**WHAT THIS TASK INVOLVES:** In the listing below, start your output at the line with "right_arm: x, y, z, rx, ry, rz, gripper" and end it after the line with "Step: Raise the", copying every line exactly.

**INPUT DATA:**
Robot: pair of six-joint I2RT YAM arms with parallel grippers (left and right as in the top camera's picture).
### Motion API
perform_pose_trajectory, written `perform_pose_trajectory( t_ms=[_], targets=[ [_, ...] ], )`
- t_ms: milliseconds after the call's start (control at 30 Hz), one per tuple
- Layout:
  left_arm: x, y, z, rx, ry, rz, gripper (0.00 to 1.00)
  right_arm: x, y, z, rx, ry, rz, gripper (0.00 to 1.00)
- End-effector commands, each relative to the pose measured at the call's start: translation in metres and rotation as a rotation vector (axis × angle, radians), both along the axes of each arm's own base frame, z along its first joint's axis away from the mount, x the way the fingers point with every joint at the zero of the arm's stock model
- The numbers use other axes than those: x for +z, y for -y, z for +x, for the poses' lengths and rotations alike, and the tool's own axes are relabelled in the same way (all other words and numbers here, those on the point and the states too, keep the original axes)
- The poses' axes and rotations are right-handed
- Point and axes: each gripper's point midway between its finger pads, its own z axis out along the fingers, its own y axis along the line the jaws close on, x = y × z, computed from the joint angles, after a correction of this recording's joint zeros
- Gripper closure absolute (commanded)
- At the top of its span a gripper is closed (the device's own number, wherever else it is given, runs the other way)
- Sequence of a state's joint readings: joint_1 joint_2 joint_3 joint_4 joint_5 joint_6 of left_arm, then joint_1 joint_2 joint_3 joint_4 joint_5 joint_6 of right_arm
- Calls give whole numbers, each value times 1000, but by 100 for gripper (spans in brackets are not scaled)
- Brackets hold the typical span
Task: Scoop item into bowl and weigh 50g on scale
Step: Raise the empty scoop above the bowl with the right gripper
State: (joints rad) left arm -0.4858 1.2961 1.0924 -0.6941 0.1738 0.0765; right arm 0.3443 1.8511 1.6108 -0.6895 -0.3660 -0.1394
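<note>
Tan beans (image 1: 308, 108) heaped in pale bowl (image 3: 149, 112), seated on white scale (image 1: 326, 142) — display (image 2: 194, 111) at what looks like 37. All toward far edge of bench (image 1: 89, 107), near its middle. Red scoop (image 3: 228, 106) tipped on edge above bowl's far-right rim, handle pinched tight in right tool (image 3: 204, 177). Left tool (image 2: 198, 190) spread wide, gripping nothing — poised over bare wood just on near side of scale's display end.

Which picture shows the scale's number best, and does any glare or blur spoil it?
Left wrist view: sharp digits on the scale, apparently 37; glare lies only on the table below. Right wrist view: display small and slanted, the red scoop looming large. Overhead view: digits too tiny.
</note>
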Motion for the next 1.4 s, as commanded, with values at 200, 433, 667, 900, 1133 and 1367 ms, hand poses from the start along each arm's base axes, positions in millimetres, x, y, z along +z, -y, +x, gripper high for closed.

**OUTPUT OF THE EXERCISE:**
  right_arm: x, y, z, rx, ry, rz, gripper (0.00 to 1.00)
- End-effector commands, each relative to the pose measured at the call's start: translation in metres and rotation as a rotation vector (axis × angle, radians), both along the axes of each arm's own base frame, z along its first joint's axis away from the mount, x the way the fingers point with every joint at the zero of the arm's stock model
- The numbers use other axes than those: x for +z, y for -y, z for +x, for the poses' lengths and rotations alike, and the tool's own axes are relabelled in the same way (all other words and numbers here, those on the point and the states too, keep the original axes)
- The poses' axes and rotations are right-handed
- Point and axes: each gripper's point midway between its finger pads, its own z axis out along the fingers, its own y axis along the line the jaws close on, x = y × z, computed from the joint angles, after a correction of this recording's joint zeros
- Gripper closure absolute (commanded)
- At the top of its span a gripper is closed (the device's own number, wherever else it is given, runs the other way)
- Sequence of a state's joint readings: joint_1 joint_2 joint_3 joint_4 joint_5 joint_6 of left_arm, then joint_1 joint_2 joint_3 joint_4 joint_5 joint_6 of right_arm
- Calls give whole numbers, each value times 1000, but by 100 for gripper (spans in brackets are not scaled)
- Brackets hold the typical span
Task: Scoop item into bowl and weigh 50g on scale
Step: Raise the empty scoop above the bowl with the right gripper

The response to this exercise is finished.